My name is Mercedes Schneider. I am a Louisiana public school teacher, blogger, researcher, and author. On May 13, 2016,  I posted on my blog a copy of the email that you sent to professor Celia Oyler circa May 12, 2016, regarding a post on her blog, one written by an anonymous teacher and including three “live” questions from PARCC’s 2016 grade 4 exam.

In this open letter, I have a few requests of you. If you choose to respond, please do so in the comments section of this post. I will repost any complete and unedited response(s) from you and/or your designee as its own new post. (For any designee response, please title and affiliation of designee.)

First of all, in your email to Oyler, you note that Oyler’s posting the three “live” items “threatens the utility of the assessments… in versions of the assessment to be administered in the future.” I am seeking clarification of this statement. It seems that it would be easy to simply consider the items as released items in the same way that you note PARCC has released over 800 questions from the spring 2015 administration. How is the current release a “future threat” to “assessment utility”?

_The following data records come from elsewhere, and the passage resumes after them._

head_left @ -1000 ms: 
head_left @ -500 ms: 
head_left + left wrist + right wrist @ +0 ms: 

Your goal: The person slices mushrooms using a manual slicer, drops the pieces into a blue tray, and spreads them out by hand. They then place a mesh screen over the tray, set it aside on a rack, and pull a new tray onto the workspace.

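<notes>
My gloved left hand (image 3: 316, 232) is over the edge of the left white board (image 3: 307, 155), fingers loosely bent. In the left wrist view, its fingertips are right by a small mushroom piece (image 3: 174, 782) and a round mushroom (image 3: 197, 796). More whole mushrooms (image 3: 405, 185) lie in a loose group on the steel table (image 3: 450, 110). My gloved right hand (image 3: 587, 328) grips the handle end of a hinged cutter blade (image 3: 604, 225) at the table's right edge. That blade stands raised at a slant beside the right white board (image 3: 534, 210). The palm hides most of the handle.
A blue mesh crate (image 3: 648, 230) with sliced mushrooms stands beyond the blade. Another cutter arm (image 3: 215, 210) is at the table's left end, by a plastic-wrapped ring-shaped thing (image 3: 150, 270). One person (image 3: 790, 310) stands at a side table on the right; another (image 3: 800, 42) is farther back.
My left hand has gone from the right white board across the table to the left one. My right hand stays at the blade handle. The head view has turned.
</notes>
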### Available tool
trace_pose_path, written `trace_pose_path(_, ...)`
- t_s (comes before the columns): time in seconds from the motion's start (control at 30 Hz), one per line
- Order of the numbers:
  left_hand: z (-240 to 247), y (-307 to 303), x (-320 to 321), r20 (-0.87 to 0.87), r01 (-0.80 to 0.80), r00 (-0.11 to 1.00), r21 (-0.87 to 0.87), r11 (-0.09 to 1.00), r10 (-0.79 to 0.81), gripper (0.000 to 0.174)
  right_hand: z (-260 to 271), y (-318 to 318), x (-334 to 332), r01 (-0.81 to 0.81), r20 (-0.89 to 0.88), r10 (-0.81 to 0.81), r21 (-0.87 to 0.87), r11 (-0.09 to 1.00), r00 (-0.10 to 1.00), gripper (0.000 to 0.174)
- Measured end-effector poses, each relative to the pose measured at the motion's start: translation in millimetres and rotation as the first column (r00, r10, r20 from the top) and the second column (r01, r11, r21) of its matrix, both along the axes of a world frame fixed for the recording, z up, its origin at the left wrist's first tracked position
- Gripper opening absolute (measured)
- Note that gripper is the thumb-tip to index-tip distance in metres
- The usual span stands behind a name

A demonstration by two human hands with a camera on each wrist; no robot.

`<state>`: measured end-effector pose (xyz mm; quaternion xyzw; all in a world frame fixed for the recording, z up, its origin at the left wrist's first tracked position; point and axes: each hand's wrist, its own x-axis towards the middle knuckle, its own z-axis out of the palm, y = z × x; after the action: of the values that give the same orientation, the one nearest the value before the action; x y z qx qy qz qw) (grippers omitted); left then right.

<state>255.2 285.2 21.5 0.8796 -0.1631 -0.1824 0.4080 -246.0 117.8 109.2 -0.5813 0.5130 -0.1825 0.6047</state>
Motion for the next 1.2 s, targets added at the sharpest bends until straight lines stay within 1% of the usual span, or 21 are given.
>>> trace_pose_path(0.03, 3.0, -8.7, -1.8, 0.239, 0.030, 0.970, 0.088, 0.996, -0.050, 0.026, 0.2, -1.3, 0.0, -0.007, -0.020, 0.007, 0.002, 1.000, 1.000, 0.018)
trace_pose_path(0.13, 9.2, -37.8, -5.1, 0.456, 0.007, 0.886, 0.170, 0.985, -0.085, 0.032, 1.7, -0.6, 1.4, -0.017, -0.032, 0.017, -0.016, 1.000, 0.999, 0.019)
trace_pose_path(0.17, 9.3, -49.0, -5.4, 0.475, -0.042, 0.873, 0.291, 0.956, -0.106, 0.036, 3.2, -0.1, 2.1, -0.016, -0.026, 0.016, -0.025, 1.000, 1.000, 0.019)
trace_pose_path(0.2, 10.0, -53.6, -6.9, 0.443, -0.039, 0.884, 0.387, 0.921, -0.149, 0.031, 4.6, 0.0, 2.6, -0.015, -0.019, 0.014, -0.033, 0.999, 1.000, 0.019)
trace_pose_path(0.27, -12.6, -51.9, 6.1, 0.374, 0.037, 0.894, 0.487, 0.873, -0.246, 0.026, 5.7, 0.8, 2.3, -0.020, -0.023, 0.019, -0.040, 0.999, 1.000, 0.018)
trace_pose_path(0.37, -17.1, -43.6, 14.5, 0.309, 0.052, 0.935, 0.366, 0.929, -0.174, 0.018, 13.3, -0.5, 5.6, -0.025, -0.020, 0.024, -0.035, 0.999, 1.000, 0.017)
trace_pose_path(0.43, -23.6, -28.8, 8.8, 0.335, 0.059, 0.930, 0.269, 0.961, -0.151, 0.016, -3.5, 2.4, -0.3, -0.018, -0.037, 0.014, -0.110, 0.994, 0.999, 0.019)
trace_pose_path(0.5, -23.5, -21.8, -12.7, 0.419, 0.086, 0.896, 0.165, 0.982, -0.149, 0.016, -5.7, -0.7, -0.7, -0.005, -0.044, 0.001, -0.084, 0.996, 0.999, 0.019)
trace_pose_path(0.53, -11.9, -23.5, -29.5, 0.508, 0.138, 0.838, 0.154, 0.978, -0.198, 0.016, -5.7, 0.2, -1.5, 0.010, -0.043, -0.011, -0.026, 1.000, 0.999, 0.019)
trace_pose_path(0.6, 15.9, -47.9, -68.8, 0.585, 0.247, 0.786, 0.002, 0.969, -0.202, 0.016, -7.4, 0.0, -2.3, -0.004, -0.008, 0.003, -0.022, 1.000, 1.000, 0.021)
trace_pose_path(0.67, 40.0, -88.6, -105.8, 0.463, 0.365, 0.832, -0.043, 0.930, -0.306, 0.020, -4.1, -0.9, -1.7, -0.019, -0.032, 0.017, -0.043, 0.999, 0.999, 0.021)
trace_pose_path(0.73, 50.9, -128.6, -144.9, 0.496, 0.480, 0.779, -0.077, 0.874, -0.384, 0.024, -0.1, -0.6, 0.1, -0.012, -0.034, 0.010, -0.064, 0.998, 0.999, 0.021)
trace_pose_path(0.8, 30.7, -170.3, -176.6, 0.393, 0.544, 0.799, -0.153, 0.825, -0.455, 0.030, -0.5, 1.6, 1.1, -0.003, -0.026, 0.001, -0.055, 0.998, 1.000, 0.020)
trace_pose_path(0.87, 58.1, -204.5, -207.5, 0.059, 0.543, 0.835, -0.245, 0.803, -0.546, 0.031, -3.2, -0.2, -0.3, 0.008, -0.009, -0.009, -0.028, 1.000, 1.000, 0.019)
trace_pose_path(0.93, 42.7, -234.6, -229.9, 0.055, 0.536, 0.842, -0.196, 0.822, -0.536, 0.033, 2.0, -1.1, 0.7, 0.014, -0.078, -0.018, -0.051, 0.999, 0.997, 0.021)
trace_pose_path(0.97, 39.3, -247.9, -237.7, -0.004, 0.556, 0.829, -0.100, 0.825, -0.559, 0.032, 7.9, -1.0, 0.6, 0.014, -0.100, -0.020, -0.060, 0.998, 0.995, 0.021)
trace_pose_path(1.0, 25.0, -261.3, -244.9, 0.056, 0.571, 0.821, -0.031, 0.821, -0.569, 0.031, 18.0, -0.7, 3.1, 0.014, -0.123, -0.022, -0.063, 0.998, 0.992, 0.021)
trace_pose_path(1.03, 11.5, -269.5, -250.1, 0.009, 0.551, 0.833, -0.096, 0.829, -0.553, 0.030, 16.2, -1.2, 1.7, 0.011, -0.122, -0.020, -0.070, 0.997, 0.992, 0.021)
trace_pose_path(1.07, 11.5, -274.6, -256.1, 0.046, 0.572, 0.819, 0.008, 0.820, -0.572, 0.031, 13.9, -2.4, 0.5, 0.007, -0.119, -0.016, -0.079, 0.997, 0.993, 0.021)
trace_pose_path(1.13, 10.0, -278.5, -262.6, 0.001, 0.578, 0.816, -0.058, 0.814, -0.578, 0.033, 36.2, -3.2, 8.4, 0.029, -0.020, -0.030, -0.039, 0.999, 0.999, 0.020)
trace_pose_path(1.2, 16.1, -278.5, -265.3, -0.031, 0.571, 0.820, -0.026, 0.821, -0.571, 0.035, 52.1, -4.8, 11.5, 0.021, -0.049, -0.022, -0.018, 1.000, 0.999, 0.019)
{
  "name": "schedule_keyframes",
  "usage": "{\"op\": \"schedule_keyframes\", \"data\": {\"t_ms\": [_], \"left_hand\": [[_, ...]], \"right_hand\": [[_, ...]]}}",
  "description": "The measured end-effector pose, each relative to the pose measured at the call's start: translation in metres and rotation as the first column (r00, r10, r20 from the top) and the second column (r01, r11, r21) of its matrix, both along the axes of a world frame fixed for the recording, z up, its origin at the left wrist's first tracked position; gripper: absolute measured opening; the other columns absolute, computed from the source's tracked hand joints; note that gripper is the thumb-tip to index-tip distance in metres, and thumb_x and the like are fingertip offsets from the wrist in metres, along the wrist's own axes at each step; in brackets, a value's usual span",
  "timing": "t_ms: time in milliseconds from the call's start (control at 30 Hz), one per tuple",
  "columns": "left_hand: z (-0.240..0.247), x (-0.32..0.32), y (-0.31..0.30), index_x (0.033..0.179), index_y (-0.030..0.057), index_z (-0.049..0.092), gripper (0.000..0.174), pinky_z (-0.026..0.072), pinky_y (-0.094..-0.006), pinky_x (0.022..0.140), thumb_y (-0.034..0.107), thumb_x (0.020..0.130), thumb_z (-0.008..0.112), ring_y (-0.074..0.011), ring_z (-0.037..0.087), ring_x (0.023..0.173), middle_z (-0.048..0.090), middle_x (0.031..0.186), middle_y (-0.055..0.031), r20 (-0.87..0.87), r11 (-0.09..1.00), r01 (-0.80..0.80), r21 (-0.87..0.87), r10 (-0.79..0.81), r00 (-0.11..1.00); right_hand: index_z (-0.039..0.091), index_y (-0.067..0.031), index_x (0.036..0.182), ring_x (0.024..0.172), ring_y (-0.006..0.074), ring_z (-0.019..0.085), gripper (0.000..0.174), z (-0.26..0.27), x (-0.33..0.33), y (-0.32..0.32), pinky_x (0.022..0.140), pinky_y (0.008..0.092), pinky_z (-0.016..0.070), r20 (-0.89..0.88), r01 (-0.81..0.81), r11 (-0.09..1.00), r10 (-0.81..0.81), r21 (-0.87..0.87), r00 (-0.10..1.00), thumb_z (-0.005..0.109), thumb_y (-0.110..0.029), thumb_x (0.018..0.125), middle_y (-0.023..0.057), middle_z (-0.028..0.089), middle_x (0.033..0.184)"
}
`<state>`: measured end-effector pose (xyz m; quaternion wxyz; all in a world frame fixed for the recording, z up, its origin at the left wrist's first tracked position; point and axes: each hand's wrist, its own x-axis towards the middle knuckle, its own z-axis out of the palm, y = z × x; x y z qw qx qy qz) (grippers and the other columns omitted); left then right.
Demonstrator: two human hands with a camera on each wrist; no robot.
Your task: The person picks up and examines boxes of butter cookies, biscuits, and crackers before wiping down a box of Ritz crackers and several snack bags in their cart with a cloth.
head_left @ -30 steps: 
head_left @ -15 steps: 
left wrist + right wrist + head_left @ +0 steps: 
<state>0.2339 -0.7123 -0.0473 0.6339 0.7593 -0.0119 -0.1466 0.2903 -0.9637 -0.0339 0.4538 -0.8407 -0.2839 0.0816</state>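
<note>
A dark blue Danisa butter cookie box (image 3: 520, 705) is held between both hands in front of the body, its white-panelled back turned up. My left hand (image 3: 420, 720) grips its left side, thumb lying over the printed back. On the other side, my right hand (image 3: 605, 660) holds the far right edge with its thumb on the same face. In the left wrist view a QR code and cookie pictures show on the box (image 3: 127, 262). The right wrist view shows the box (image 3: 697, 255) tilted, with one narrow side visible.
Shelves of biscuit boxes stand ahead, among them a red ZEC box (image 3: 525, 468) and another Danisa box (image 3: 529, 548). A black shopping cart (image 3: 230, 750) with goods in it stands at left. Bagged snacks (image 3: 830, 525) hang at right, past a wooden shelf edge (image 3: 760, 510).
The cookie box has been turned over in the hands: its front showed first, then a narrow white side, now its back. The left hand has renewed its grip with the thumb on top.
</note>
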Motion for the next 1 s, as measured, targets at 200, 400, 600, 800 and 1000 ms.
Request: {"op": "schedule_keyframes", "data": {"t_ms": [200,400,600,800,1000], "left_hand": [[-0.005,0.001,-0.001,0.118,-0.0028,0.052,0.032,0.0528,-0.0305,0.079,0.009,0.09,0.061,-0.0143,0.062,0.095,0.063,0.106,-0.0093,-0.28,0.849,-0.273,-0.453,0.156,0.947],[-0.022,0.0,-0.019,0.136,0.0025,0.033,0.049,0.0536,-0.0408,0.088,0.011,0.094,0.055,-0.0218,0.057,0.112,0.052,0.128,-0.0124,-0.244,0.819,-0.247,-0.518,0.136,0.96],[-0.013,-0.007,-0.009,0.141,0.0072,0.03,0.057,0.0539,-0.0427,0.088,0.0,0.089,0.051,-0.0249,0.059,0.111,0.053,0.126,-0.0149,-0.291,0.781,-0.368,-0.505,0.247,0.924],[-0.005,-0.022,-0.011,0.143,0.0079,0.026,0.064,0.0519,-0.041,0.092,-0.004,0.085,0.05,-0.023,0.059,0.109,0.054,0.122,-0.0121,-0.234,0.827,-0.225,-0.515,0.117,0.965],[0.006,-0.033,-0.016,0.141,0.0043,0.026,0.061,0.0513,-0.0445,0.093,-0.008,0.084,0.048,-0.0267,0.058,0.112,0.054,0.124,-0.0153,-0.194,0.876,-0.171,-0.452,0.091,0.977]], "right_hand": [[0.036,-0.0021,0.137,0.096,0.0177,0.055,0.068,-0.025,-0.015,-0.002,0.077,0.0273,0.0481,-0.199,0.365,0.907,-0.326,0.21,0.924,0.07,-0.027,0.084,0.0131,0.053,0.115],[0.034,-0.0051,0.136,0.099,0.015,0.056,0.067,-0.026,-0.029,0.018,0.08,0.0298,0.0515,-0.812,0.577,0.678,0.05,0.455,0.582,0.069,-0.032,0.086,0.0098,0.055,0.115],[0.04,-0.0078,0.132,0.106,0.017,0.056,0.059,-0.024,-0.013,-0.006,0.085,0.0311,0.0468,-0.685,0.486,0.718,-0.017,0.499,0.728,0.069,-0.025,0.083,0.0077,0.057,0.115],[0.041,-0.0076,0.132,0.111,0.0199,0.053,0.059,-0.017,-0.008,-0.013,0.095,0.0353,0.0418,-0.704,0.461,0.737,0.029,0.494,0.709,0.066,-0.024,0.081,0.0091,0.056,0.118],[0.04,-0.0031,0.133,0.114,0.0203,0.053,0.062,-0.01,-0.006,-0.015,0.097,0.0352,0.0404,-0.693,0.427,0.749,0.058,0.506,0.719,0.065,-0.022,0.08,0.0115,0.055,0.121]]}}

Next, I noticed that there were a number of days that passed between Oyler’s original, May 07, 2016, post, and your/PARCC’s awareness of it. It seems that what really brought the matter to your attention was Diane Ravitch’s May 10, 2016, reposting of Oyler’s piece as well as Leonie Haimson’s sharing Oyler’s piece on Twitter (Haimson received notification from Twitter about the issue on May 12, 2016). I noticed that you follow both Ravitch and Haimson on Twitter and that your latest “follow” addition on Twitter (as of May 14, 2016) was Celia Oyler. Given that you must anticipate that at least someone will openly discuss PARCC tests during the PARCC testing window, I am wondering if the way that you as PARCC CEO are monitoring social media is simply by doing it yourself. Please comment.

Also, given that the threats to PARCC security posed by social media will be with you in the future, have you, as CEO of a major testing enterprise, considered and do you currently have in place strategies for effectively ridding “live” tests of publicized questions? This would seem imperative to have in place, especially given the high-stakes nature of your enterprise and the growing public dislike for standardized testing, including consortium-arranged standardized testing.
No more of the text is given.